Dans un pays où la famille était respectée comme à Rome, les femmes ne pouvaient manquer d’avoir beaucoup d’importance. Il était impossible que leur influence, qui était déjà si grande dans la maison, n’essayât pas d’en sortir, et la place honorable qu’elles tenaient dans la vie privée devait leur donner un jour la tentation d’envahir aussi la vie publique. Les vieux Romains, si jaloux de, leur autorité, avaient le sentiment de ce péril, et ils n’ont rien négligé pour s’en défendre. On sait de quelle façon ils affectent de traiter les femmes : il n’est sorte de méchants propos qu’ils ne tiennent sur elles, ils les font attaquer au théâtre et se moquent d’elles jusque dans leurs discours politiques[1] ; mais il ne faut pas se méprendre sur le sens de ces railleries et trop plaindre celles qui en sont l’objet. On ne les attaque ainsi que parce qu’on les redoute, et toutes ces plaisanteries sont moins des insultes que des précautions.

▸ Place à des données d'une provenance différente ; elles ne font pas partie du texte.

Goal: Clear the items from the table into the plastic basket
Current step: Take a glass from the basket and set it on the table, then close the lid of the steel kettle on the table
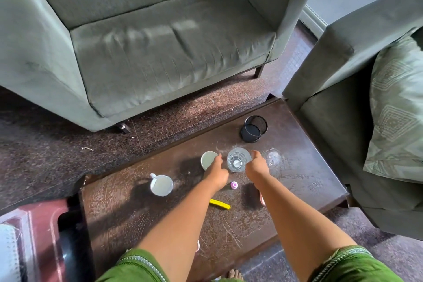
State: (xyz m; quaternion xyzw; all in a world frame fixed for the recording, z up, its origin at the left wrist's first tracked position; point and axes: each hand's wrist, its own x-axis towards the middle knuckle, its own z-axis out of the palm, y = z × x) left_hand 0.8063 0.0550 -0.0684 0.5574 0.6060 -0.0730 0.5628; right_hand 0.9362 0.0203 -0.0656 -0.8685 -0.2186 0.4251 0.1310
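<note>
Right hand (256, 166) outstretched, curled fingers gripping clear glass (239, 159) at its 3 o'clock side. Left hand (215, 173) extended, fingers gripping white cup (208, 159), table (304, 167) centre.

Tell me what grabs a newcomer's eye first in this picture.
Two bare arms reach over the dark table: the left hand is at a white cup, the right hand at a clear glass mid-table. A white mug stands to the left, a black mesh pot at the far edge, and a big green sofa fills the background.
</note>
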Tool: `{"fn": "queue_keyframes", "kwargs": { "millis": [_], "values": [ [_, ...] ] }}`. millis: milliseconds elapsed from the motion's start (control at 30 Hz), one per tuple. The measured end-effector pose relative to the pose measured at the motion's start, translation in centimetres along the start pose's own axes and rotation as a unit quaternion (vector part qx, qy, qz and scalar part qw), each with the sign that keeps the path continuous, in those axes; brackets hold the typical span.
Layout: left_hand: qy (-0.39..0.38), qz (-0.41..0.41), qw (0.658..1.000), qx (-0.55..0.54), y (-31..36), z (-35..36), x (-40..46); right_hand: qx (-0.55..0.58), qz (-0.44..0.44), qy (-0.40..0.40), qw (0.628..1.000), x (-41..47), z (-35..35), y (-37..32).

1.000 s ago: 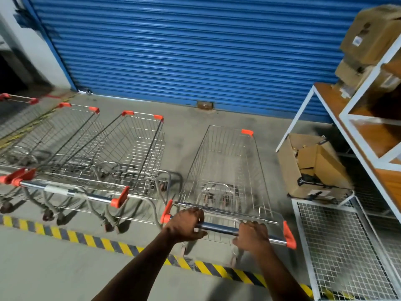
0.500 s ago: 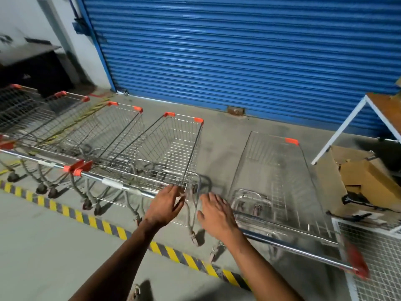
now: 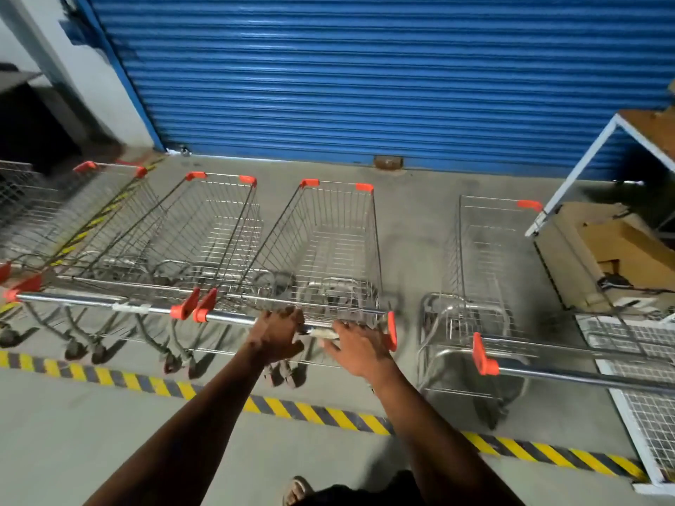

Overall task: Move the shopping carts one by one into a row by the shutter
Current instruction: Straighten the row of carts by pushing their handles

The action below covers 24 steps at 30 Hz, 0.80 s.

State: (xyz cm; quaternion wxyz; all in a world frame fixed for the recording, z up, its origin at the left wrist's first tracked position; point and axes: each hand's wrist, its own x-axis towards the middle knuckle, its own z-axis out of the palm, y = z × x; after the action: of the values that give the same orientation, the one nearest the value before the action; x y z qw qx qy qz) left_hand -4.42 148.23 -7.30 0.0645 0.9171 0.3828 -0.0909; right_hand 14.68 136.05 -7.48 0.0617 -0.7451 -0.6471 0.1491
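Left hand (image 3: 278, 332): on the handle bar (image 3: 292, 319) of the third cart (image 3: 328, 250), fingers curled over the bar, so that grip's grasping the bar, left of its middle.
Right hand (image 3: 359, 346): at the same bar, nearer its right orange end cap (image 3: 392, 330); fingers spread & fairly straight, grip looks released, resting at the bar, not wrapped.
Third cart: in the row, nose toward the blue shutter (image 3: 365, 74), handle end by the yellow-black floor stripe (image 3: 328, 418).
Carts to its left: second cart (image 3: 204, 235) just beside it, handle caps nearly touching; more carts (image 3: 54, 220) further left, blurry.
Right cart (image 3: 485, 257): stands apart from the third w/ a gap of bare floor between; its handle (image 3: 584, 374) angles off toward the right edge.
Floor, right side: white wire rack (image 3: 643, 396), open cardboard box (image 3: 613, 257) under a white-framed shelf (image 3: 584, 155).
Bottom edge: person's sandalled foot (image 3: 296, 489) on the concrete, behind the stripe.
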Motion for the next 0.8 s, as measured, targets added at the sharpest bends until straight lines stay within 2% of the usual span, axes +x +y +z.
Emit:
{"fn": "queue_keyframes", "kwargs": {
  "millis": [167, 233, 367, 467, 600, 700, 800],
  "values": [
    [-0.012, -0.015, 1.0, 0.013, -3.6, 0.4, 0.6, -0.039, 0.008, 0.036, 0.999, -0.3, 0.2, -0.2],
    [-0.01, -0.013, 0.999, 0.035, -3.0, 0.5, 0.7, -0.048, 0.019, 0.047, 0.998, -0.9, 0.4, -0.2],
    [-0.022, -0.006, 0.998, 0.055, -1.1, 1.8, 0.2, -0.065, 0.033, 0.119, 0.99, -2.7, 1.7, 1.3],
    [-0.036, 0.004, 0.998, 0.06, 0.7, 2.3, -0.1, -0.128, 0.036, 0.173, 0.976, -4.2, 2.2, 2.9],
    [-0.028, 0.019, 0.998, 0.06, 1.5, 2.9, -0.3, -0.148, 0.056, 0.188, 0.969, -5.7, 1.8, 3.2],
    [-0.032, 0.038, 0.996, 0.074, 1.5, 2.3, 0.0, -0.096, 0.045, 0.205, 0.973, -6.1, 2.4, 3.0],
    [-0.034, 0.037, 0.995, 0.083, 1.9, 2.3, 0.2, -0.08, 0.025, 0.27, 0.959, -6.5, 2.9, 3.3]
  ]
}}
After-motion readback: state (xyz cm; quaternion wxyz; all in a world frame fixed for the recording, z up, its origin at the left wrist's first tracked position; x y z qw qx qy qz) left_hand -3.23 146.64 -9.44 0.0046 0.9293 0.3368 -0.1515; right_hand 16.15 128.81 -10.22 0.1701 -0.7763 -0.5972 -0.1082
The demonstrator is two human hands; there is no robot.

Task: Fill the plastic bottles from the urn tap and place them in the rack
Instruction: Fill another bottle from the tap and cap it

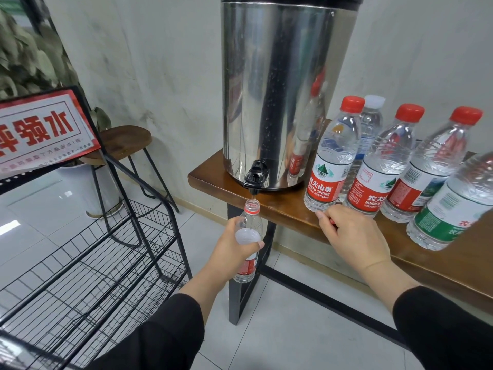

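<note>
In the head view, the left hand [234, 244] is gripping an uncapped plastic bottle [249, 236] around its upper body, low in the middle of the frame, and is holding its open mouth just under the black tap [255, 177] of the steel urn [285, 89], which is standing at the left end of the wooden bench [210, 180]. A thin thread of water seems to be running from the spout into the neck, though it is too fine to be sure, and the bottle is looking nearly empty. The right hand [352, 236] is resting at the bench's front edge, right of centre, its fingers curled in a clenched grip around something small and red, most likely the cap, but the object is mostly hidden. Behind that hand, toward the right of the frame, a row of capped bottles [330, 161] is standing on the bench. The black wire rack [93, 252] is filling the lower left, its shelves showing no bottles in the part in view, with a red and white sign [42, 129] leaning above it. By my judgement the filling step is in hand and the task is at an early stage. The next move is calling for holding the mouth steady under the spout until the level rises, closing the tap, screwing the cap on, then swinging left to set the bottle in the rack.
</note>
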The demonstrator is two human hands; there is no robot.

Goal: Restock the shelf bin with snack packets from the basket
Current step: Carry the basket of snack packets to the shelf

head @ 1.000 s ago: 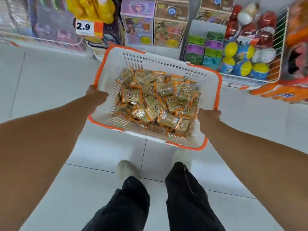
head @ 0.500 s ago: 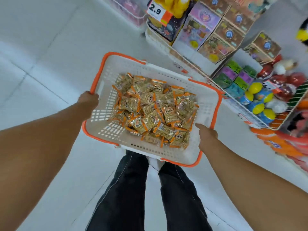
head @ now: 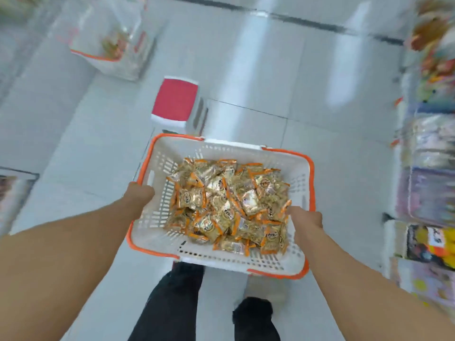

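Both forearms are bare from the frame's lower corners to the wrists, with no sleeve, watch or band showing on either. The left hand (head: 139, 194) and the right hand (head: 306, 221) wear no gloves and no rings that can be made out. The legs are in plain black trousers (head: 172, 303). A foot (head: 267, 290) below is pale, too blurred to tell sock from shoe.

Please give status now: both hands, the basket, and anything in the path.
Left hand and right hand each grip the basket rim. Snack packets piled inside, none taken out. Red stool on the floor just ahead.
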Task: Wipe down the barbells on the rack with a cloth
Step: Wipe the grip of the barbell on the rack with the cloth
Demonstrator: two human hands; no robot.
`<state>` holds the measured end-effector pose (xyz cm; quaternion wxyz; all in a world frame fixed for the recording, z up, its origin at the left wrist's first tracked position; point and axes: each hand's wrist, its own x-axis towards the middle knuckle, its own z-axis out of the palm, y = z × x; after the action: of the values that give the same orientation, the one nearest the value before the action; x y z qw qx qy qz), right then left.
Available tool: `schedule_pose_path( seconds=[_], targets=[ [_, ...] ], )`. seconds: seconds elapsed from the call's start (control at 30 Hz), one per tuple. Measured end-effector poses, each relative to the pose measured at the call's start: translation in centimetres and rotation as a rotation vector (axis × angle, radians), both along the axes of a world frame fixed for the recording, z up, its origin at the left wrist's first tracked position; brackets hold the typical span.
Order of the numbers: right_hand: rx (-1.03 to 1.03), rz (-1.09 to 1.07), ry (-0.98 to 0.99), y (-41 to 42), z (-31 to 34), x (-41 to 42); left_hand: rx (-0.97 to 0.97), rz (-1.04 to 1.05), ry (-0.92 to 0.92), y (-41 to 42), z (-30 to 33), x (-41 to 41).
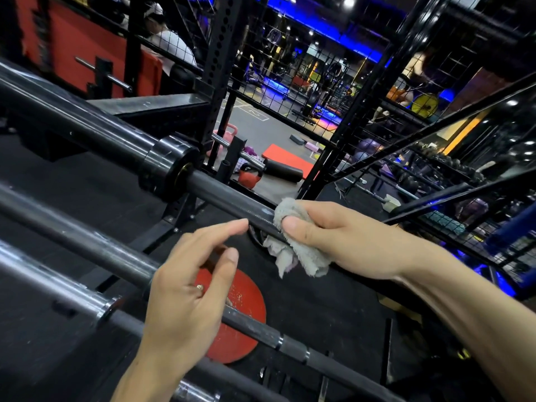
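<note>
Black steel rack [214, 62] is carrying several barbells [87, 123] lying side by side, running from upper left to lower right. Beneath them, the dark rubber floor [319, 300] is bearing a red weight plate [240, 320] lying flat, while farther off a red kettlebell [249, 177], a black roller [285, 169] and a red mat [285, 158] are resting on it.

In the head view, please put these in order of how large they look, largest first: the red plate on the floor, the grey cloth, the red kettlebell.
1. red plate, partly hidden by the left hand
2. grey cloth, held by the right hand
3. red kettlebell

The kettlebell lies farther away, so its true size is uncertain.
</note>
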<state>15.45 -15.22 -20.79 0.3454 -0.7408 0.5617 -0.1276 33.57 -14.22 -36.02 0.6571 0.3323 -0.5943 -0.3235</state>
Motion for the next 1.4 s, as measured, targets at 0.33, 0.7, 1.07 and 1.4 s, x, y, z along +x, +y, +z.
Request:
schedule_pose_path(
  seconds=[0.33, 0.7, 1.07, 1.4],
  targets=[
    [-0.082, -0.021, 0.064, -0.1, -0.5, 1.3, -0.011, -0.014, -0.047, -0.1, 0.0, 0.5],
    [-0.187, -0.093, 0.161, -0.5, -0.8, 2.1, 0.013, -0.020, -0.062, 0.1, -0.1, 0.7],
    [-0.234, -0.132, 0.153, -2.9, -1.9, 4.1, 0.012, -0.014, -0.069, 0.1, 0.0, 0.7],
    [-0.243, 0.033, 0.126, -1.8, -1.2, 2.9, -0.042, 0.034, -0.106, 0.1, 0.0, 0.7]
  ],
)
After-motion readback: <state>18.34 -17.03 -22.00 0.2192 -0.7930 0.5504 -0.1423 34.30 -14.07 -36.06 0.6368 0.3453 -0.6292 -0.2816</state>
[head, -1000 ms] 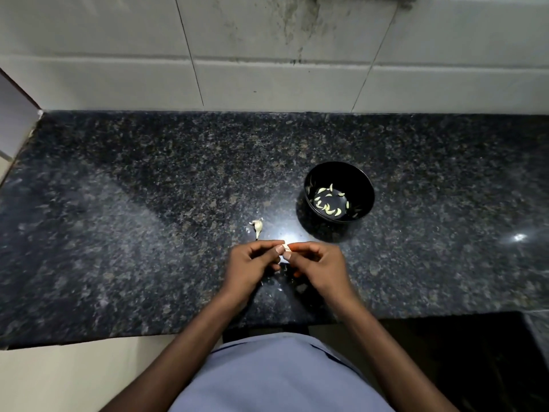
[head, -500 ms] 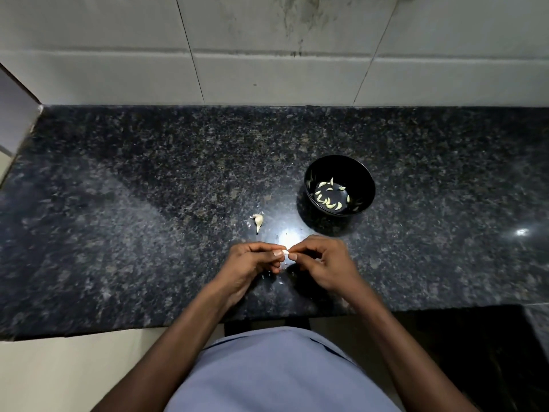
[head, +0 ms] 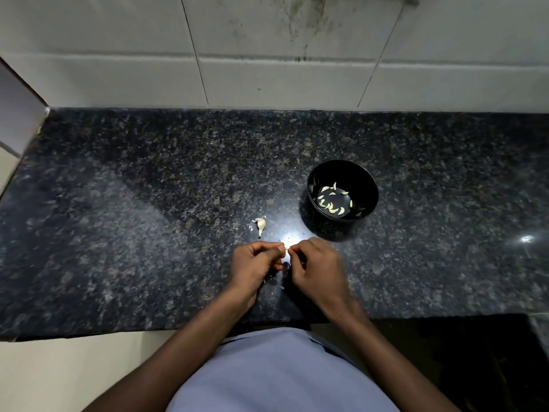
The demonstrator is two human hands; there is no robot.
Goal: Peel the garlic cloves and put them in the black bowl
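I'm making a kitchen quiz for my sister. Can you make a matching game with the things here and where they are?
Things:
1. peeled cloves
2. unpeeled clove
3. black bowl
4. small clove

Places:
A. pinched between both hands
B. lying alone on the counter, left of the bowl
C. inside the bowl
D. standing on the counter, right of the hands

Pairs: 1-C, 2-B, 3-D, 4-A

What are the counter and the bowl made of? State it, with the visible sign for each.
Counter: looks like polished granite, going by the speckled dark grain and the mirror-like light glare. Black bowl: glossy, smooth wall; plastic or glazed ceramic, the picture cannot settle which.
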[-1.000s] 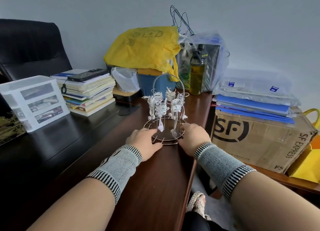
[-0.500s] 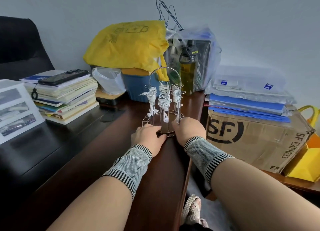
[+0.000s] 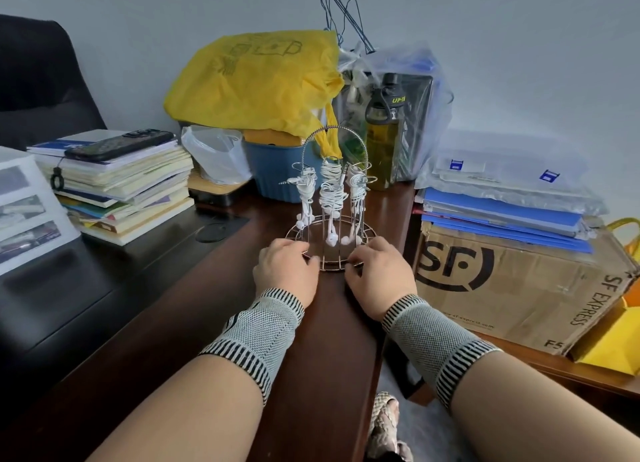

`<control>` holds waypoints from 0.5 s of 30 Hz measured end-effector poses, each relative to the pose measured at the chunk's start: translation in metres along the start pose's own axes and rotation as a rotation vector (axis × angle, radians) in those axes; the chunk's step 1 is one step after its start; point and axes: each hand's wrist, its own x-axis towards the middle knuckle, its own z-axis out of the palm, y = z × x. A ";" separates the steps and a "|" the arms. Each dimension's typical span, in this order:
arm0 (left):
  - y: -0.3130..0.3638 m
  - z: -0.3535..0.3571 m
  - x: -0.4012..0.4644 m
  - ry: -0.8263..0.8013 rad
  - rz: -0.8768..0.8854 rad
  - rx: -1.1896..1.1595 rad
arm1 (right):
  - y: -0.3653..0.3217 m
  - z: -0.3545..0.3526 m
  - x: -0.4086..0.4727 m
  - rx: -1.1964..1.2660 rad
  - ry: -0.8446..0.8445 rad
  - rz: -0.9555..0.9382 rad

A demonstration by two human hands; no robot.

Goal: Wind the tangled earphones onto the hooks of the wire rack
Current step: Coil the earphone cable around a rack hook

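Both wrists in knit bands. Left hand [image 3: 285, 269] and right hand [image 3: 377, 274] at the near rim of the rack [image 3: 330, 250] — fingers curled on the base ring, gripping it. On the hooks above, earphones [image 3: 332, 188] wound in white bundles — buds dangling. Beyond, a yellow bag [image 3: 256, 80].

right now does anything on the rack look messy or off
Nothing is damaged or spilled. The wire rack stands upright with both hands at its base rim. The white earphones are wound in lumpy, uneven bundles, with earbuds dangling loose near the base.
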 end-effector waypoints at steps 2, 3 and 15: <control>-0.002 0.000 0.000 0.025 -0.065 0.039 | -0.001 -0.002 -0.001 -0.094 -0.094 -0.027; -0.001 0.001 0.000 0.012 -0.062 0.079 | -0.002 -0.003 0.000 -0.127 -0.115 -0.033; -0.001 0.004 0.002 0.027 -0.052 0.092 | -0.017 -0.017 0.000 -0.238 -0.212 -0.011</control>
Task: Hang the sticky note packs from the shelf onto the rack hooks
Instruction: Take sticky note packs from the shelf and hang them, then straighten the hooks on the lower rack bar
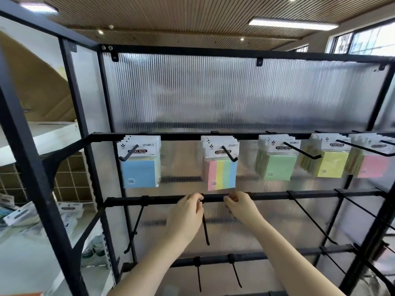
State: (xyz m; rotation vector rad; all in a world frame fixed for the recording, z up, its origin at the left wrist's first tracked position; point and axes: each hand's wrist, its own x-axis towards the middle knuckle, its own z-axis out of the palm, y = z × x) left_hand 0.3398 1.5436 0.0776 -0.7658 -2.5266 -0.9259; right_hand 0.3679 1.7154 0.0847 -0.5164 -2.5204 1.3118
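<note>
On the middle bar (162, 200): both hands are gripping by a hook (205, 229).
Left hand (188, 212) and right hand (240, 207) are curling on it; packs (222, 165) reading "STICKY NOTE" are hanging above, more lying on the shelf (27, 238).

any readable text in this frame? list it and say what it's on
"STICKY NOTE": black band on the white header card of the blue sticky note pack.
"STICKY N..TE": same band on the striped pink-yellow-green-blue pack, partly hidden by its black hook.
"STICKY NOTE", faint: green pack.
Bands on the yellow pack and pink pack: blurred.
Small print on all cards and the loose packs on the white shelf: unreadable.
</note>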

Ces rudes soldats, ces paysans grossiers ont appris, en vivant près d’elles, combien elles ont l’esprit délié et entreprenant, et par combien d’endroits elles valent mieux qu’eux ;

  1. Au temps des Gracques, le censeur Metellus s’exprimait ainsi dans un discours où il attaquait très vivement les célibataires : « Citoyens, si l’on pouvait vivre sans femmes, nous nous passerions tous de cet embarras (omnes ea molestia careremus) ; mais, puisque la nature a voulu qu’il fût aussi impossible de s’en passer qu’il est désagréable de vivre avec elles, sachons sacrifier les agréments d’une vie si courte aux intérêts de la république, qui doit durer toujours. » Cette façon d’encourager les gens à se marier semblait apparemment très efficace, puisqu’au moment où l’on se mariait moins que jamais, Auguste crut devoir faire relire devant le peuple le discours du vieux Métellus.